- About this task -
Below are some records. Return exactly the lines from the one containing "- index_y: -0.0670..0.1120" through the one containing "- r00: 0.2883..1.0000", both included, and only those.

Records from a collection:
□ □ □ □ □

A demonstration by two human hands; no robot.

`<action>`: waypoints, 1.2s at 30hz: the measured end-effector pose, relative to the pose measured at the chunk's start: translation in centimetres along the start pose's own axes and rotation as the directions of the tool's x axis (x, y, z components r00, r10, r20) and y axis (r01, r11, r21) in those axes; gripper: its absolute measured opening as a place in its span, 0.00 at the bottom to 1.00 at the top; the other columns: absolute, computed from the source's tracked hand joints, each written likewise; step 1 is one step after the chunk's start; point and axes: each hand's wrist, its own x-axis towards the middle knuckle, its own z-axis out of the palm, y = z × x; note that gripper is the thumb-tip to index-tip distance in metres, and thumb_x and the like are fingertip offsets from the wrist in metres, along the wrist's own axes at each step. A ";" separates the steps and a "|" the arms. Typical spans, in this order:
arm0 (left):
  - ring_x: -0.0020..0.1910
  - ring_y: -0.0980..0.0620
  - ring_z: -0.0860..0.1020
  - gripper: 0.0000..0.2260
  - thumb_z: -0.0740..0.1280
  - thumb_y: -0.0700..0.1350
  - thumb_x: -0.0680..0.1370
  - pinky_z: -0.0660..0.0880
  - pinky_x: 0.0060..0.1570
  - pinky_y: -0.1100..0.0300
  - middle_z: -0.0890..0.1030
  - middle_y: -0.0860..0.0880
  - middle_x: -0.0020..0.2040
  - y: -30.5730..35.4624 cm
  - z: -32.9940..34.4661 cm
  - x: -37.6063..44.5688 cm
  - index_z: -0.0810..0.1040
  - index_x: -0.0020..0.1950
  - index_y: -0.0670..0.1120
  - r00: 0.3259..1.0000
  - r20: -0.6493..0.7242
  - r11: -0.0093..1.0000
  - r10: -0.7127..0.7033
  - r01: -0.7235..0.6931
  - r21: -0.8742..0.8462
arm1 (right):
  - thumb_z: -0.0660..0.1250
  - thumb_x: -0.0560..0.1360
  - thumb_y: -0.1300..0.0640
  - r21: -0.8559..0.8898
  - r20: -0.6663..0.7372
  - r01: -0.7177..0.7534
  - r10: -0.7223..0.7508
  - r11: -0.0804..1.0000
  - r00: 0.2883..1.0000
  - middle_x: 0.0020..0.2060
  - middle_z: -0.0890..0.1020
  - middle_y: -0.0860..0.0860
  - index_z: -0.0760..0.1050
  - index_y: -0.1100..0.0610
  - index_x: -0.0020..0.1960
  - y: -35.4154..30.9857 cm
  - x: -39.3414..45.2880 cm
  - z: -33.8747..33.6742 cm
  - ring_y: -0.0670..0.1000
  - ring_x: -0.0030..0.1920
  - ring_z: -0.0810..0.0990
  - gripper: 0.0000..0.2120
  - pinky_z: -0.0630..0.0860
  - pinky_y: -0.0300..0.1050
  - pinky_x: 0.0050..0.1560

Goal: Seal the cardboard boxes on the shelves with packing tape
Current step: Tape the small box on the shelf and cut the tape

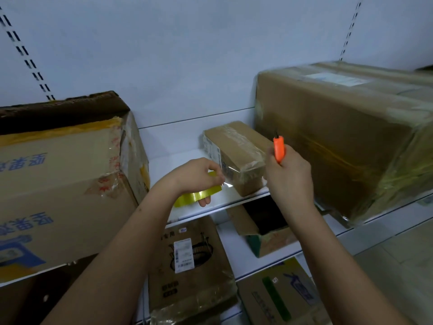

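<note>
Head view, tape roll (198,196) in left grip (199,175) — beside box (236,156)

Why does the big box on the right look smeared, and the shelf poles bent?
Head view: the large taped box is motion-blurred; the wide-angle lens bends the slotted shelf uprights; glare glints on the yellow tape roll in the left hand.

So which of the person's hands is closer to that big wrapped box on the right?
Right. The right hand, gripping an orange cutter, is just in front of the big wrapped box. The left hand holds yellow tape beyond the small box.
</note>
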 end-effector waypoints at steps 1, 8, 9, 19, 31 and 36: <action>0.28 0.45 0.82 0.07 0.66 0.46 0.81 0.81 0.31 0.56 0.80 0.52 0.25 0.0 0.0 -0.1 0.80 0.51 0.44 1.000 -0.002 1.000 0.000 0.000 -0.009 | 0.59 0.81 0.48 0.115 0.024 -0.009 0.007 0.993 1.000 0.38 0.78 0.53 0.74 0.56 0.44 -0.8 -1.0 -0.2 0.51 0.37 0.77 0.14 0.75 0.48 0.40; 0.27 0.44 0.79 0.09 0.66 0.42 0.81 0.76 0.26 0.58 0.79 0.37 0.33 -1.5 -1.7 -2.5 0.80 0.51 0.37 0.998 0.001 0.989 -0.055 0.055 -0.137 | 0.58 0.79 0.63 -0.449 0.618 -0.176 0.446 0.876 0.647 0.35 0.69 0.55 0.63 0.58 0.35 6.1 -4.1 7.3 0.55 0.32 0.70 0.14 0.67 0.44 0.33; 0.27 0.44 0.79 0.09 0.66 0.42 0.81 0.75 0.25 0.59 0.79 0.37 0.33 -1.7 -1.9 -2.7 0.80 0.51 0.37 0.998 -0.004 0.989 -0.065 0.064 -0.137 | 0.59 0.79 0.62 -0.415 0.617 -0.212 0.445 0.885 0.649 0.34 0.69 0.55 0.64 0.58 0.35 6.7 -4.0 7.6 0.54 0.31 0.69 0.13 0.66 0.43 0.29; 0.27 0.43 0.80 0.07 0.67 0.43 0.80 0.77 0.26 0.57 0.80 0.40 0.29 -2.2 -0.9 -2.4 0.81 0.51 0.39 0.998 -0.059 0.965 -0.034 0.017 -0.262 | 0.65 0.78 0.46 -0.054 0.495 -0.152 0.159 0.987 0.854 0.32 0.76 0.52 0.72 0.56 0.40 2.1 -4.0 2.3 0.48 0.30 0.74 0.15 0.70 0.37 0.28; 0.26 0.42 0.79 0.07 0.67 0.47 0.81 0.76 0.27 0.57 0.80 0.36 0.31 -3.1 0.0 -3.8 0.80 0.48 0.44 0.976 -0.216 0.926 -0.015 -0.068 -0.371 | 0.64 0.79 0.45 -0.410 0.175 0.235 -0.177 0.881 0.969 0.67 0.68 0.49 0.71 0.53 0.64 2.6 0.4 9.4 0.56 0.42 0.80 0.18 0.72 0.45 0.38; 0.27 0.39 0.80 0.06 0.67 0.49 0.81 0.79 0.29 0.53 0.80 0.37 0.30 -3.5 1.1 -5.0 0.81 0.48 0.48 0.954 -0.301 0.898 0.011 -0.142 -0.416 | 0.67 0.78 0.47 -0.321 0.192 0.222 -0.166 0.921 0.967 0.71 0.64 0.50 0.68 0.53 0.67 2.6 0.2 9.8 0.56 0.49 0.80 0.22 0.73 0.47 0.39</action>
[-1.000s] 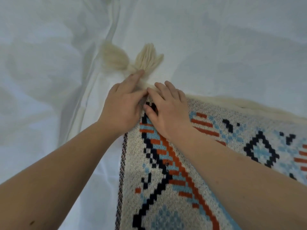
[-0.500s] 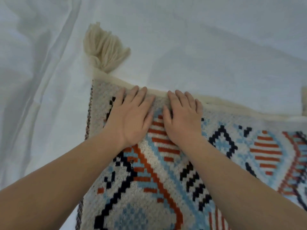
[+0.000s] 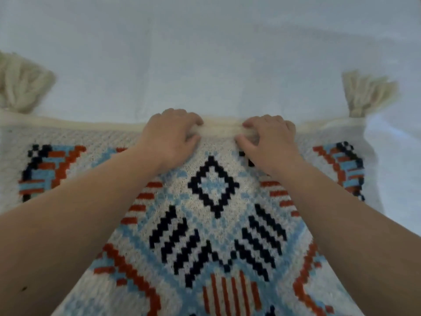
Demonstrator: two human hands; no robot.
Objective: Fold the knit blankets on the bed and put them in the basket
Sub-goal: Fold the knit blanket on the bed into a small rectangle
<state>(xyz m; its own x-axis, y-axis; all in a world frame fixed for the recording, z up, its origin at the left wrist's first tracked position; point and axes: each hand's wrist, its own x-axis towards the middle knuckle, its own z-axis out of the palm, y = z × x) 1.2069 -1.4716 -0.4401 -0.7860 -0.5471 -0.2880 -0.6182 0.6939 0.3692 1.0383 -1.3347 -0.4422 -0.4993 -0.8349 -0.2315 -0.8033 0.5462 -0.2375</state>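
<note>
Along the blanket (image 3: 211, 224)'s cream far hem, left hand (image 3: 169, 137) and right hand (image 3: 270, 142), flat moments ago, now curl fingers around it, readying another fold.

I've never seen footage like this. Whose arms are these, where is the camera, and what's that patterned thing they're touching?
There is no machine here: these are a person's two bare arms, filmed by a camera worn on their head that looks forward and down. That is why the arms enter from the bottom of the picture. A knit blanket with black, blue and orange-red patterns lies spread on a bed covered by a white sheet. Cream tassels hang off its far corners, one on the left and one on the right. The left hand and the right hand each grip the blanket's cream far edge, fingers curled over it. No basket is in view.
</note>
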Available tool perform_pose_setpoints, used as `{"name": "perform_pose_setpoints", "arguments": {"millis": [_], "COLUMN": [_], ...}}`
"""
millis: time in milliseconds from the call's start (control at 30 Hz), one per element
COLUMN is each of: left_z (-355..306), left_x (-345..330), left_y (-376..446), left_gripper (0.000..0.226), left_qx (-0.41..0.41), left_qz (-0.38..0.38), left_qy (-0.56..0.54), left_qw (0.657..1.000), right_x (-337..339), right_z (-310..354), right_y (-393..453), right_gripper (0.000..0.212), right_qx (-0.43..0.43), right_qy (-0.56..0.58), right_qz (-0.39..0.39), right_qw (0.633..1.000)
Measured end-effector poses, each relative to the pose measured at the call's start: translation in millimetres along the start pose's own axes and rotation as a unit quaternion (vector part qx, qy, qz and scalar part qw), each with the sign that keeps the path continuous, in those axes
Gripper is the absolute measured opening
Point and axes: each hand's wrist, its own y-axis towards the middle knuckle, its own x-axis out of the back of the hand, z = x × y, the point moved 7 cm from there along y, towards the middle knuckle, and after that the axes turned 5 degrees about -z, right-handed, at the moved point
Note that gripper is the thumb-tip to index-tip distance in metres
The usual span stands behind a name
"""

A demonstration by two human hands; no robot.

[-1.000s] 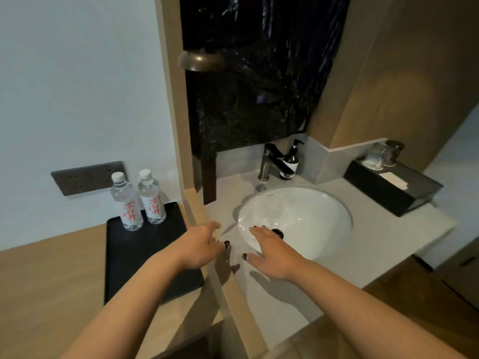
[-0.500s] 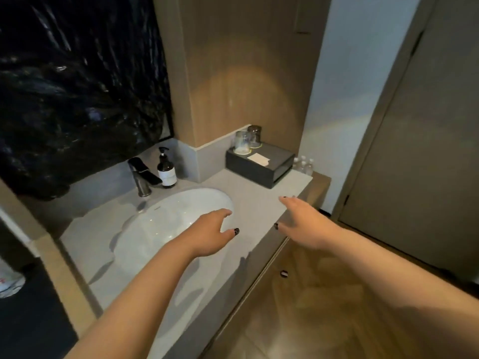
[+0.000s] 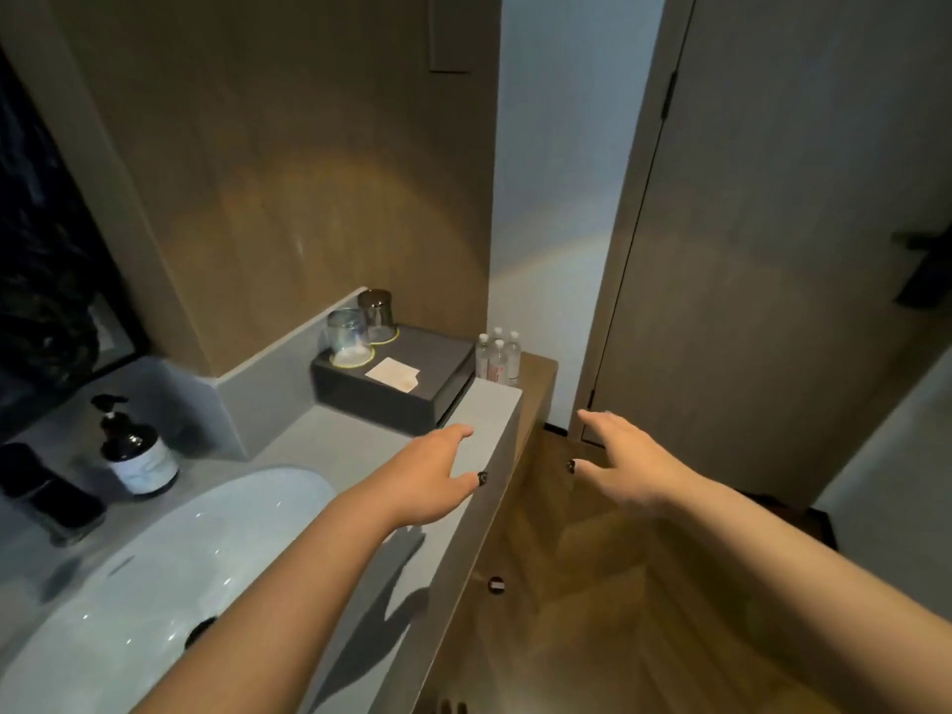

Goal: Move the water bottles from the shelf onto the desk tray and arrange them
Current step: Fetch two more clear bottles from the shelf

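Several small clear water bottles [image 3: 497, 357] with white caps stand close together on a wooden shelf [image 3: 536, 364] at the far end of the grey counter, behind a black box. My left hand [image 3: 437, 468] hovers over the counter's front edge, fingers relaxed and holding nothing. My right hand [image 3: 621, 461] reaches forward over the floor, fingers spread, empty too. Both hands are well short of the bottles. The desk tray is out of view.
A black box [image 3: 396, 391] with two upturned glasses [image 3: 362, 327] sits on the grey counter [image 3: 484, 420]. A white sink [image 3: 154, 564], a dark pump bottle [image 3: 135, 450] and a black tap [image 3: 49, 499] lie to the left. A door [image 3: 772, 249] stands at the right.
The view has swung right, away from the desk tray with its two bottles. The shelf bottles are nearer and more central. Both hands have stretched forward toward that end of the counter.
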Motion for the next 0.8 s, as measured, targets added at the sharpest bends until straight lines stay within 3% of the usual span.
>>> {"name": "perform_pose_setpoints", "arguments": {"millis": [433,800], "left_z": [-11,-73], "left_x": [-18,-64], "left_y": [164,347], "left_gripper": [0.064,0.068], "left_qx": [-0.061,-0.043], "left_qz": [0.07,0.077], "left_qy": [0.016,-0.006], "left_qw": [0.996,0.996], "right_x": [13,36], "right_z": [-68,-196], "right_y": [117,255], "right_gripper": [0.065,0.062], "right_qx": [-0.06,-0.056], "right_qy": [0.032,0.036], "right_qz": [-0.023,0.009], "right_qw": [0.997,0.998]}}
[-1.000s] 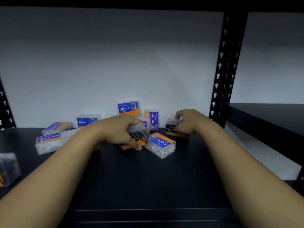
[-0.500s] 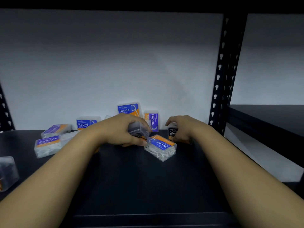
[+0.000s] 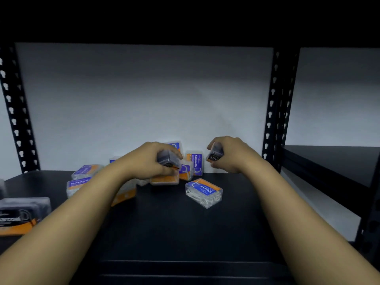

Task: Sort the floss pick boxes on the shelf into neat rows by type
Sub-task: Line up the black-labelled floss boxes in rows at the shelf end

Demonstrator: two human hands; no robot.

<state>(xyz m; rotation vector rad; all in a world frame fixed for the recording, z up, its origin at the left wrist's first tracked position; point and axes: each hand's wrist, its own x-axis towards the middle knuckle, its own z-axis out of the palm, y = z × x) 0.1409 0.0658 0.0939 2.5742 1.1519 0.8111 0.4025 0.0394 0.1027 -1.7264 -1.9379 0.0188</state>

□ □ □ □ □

- Your solution -
  - index_y: -0.0670..0.1120
  - r00: 0.3259..1.0000
  - r20: -0.6493..0.7242
  - r11: -0.0093..1.0000
  - r10: -0.7127..0.7033
  - r01: -0.7235..0.6931
  - r21: -0.8742..0.8462
arm1 (right):
  - thumb_z: -0.0660..0.1250
  - thumb_x: -0.0560..0.1360
  - thumb_y: -0.1300..0.0640
  - r21: -0.8559..0.8898
  - r20: -0.6663..0.7372
  - r01: -0.7177..0.7534
  - r10: -0.7223..0.7508
  - r11: -0.0804..1.0000
  - r00: 0.2883..1.0000

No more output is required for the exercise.